Sweet Potatoes – Keep at room temperature (above 55 F is important – cooler temperatures will result in chilling injury to this tropical root.) Keep dry in paper bags or baskets out of direct sunlight.

Butternut Squash, Pumpkins, and other Winter Squash – Keep cool and dry. Traditionally squashes were kept under beds in the upstairs of farm houses where there was always above freezing temp, but not super hot either. Optimal conditions are from 50-55 degrees with relative humidity of 50-70 percent. Most homes are a little drier than that, which may cause a little drying of the squash, but that is not a huge concern. Temperatures below 50 degrees will cause chilling injury to squash. Butternuts are one of the longest storing winter squash varieties and might keep until around February at the best.

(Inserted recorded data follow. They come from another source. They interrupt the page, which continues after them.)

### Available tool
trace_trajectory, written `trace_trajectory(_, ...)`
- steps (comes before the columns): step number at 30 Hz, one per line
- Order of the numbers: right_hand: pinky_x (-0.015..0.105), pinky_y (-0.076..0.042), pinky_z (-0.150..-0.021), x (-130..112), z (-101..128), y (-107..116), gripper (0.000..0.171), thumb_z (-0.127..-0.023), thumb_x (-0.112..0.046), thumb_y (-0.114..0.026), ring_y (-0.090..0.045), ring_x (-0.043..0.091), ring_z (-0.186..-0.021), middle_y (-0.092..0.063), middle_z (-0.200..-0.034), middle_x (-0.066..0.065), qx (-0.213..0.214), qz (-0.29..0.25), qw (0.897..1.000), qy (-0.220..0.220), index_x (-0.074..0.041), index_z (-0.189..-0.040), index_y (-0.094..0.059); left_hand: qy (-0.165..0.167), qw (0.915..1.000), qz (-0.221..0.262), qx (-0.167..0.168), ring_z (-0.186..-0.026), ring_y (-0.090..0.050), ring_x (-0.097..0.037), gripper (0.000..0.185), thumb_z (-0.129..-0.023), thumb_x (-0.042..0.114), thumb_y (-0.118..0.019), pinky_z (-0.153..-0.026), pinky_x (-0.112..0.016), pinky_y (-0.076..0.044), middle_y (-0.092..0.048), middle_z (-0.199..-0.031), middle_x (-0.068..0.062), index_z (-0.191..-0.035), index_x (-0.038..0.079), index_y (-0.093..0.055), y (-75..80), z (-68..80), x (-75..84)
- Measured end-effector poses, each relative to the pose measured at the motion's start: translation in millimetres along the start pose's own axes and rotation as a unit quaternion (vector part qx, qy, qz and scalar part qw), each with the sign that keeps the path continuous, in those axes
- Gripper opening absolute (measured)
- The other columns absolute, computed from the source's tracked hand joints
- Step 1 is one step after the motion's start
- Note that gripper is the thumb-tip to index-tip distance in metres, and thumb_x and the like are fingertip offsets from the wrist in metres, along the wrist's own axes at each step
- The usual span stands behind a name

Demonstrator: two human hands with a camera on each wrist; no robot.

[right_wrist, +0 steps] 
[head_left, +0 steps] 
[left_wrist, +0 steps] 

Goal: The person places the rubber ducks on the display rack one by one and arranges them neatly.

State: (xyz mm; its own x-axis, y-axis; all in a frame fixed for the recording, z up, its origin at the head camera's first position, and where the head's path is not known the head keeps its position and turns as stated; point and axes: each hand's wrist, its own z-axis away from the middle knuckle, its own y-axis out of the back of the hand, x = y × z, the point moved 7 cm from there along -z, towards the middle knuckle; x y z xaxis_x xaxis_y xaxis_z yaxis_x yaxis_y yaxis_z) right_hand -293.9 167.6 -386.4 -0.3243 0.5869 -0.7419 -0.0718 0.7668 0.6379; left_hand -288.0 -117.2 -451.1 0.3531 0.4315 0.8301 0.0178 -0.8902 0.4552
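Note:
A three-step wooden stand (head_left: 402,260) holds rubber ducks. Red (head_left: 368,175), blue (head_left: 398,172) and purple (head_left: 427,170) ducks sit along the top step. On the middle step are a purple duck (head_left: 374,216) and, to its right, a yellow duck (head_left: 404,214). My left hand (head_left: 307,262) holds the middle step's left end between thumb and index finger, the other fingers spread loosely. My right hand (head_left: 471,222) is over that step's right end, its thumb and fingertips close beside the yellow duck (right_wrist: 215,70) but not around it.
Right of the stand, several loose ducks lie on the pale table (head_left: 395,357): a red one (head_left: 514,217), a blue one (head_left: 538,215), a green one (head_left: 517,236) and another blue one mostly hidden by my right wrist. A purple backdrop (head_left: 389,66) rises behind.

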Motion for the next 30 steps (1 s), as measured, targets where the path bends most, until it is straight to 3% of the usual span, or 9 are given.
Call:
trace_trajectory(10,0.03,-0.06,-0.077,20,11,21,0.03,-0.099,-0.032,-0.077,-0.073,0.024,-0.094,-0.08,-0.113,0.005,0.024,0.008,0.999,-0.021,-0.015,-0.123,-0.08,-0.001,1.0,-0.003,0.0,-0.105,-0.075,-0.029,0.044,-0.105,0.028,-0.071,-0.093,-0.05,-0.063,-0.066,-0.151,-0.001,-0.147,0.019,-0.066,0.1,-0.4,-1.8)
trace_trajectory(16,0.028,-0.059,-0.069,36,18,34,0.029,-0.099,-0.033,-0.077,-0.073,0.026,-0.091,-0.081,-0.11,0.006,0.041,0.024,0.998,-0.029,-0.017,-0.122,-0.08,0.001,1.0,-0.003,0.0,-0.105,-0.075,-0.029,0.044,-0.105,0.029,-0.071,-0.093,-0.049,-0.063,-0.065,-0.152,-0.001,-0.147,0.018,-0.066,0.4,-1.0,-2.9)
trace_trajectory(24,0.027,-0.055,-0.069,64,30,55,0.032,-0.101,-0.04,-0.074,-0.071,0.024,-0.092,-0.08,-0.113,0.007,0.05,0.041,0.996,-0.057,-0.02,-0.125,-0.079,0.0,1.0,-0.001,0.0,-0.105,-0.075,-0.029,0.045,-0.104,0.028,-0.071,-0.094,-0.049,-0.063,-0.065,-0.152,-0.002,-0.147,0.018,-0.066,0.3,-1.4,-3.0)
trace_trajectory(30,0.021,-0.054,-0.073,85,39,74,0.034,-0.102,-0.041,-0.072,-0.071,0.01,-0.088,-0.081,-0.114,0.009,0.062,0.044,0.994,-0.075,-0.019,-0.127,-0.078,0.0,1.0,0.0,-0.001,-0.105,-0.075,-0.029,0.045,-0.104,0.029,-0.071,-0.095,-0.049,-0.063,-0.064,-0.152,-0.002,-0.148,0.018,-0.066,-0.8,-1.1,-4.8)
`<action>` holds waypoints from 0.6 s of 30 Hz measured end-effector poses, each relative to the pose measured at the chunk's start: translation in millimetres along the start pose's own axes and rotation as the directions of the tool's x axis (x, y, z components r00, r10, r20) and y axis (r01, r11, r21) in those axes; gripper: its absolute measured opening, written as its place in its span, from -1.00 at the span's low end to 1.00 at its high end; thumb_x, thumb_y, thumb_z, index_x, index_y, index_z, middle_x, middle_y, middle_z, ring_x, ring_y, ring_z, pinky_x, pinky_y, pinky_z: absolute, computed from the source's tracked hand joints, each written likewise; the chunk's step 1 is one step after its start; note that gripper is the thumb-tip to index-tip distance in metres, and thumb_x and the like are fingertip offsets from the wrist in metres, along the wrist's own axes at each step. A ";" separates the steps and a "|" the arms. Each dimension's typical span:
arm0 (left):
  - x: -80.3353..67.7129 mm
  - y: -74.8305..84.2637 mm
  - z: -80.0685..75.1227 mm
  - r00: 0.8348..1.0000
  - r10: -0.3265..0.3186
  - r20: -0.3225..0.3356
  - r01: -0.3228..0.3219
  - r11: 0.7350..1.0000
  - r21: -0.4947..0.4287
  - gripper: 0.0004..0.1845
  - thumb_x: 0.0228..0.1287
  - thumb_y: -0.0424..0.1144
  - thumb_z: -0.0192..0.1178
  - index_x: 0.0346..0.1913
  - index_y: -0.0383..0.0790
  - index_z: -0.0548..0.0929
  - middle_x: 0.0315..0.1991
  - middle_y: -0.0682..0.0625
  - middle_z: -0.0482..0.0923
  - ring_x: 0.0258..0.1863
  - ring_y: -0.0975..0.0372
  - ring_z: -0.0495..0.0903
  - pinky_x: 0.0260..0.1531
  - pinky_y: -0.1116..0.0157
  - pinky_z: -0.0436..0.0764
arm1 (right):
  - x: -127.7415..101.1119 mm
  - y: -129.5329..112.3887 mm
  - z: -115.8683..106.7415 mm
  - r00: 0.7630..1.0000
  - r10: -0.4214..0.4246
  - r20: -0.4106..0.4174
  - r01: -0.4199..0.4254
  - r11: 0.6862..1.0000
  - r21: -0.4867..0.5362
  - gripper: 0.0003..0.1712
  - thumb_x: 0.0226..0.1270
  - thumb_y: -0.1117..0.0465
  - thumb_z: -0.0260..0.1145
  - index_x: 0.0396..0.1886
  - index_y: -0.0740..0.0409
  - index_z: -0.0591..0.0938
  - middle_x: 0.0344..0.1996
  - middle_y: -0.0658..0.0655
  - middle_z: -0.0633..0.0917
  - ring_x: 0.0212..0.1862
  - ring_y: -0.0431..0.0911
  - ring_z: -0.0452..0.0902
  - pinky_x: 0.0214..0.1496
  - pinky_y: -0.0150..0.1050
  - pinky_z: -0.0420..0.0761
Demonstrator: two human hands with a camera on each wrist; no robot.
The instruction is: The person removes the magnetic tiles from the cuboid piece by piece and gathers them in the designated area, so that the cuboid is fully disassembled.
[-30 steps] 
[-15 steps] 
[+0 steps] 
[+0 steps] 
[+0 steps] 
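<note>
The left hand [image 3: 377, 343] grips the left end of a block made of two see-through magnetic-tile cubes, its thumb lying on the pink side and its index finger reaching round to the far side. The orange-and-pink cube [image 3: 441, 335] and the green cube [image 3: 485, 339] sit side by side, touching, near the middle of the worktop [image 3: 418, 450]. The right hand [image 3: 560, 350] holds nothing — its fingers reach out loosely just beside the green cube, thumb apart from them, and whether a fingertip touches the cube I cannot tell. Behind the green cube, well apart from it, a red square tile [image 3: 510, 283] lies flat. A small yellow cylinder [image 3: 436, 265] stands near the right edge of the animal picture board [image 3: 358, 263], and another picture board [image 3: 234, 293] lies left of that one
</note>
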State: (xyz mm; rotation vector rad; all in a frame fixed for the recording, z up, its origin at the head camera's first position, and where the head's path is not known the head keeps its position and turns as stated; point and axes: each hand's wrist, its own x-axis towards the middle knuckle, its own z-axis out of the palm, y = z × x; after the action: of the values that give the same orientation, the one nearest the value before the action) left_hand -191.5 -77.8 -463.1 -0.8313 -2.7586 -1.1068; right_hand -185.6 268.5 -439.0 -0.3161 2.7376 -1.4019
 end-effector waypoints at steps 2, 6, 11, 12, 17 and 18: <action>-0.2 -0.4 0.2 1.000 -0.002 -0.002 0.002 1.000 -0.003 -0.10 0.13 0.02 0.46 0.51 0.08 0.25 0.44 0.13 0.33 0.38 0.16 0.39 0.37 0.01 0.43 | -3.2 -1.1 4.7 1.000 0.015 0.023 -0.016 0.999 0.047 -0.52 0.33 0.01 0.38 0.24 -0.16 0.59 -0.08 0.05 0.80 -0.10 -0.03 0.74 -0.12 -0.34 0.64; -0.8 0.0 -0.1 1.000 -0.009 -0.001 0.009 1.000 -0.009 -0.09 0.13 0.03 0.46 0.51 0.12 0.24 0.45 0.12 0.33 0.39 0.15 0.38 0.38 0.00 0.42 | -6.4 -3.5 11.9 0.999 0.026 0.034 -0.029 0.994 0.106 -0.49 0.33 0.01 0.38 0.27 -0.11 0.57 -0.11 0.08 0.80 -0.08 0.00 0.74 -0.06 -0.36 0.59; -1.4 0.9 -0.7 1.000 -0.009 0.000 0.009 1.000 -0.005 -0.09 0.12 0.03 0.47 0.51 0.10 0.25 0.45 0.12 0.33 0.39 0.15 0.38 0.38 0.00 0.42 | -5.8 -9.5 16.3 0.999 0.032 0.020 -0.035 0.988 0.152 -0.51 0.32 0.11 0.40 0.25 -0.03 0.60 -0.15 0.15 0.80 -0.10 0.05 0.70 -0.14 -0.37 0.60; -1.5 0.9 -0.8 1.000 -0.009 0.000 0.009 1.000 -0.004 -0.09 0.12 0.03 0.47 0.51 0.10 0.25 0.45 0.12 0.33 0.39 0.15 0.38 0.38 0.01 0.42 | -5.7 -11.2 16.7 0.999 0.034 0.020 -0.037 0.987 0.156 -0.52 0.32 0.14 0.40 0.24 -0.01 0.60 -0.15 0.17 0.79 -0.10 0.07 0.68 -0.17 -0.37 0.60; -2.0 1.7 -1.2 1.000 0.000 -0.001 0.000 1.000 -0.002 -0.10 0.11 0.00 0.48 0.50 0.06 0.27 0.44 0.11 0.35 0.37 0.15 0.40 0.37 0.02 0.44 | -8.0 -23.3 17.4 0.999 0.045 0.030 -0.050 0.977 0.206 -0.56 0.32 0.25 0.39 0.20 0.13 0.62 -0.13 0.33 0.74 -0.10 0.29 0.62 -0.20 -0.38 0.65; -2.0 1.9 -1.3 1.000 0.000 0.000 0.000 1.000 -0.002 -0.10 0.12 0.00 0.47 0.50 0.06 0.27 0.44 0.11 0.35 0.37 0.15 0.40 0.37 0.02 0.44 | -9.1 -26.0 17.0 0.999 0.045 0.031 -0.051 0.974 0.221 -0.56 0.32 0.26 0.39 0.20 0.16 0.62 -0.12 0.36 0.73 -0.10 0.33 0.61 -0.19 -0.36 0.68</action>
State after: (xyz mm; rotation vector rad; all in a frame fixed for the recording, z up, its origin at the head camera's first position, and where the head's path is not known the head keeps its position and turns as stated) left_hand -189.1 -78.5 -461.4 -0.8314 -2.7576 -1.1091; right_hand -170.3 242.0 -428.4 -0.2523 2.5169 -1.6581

Onions and Garlic – Keep at room temperature in the kitchen for medium storage. They like it dry, and on the cooler side (32-50 F ideally, though kitchens work well for medium length keeping). Don’t put in plastic bags as humidity encourages sprouting. You can also keep small quantities in the kitchen and bulk amounts of garlic or onions in a cooler spot in mesh bags or containers that allow lots of airflow.

Onions eventually start to sprout, but you can then give them some light from a window and use the leaves that grow from the center as scallions in late winter sprout salads! Garlic will also keep well at room temp. in a dry area.

Potatoes – For shorter term storage, just keep roots in the 40- 60 F range and they can keep for weeks until they begin to sprout. Keep potatoes in the dark in opaque containers like paper bags, as light will turn them green and cause them to sprout sooner. More humid conditions will keep them from shriveling.

For longest term storage, keep under refrigeration, or similar conditions. However, if you refrigerate, take out and leave at room temperature for a week before eating. This allows the starches to convert back to normal inside the potato. Potato starches turn to sugars in the cold. You can also eat them directly out of the fridge, though they may be sweeter and have a slightly different texture.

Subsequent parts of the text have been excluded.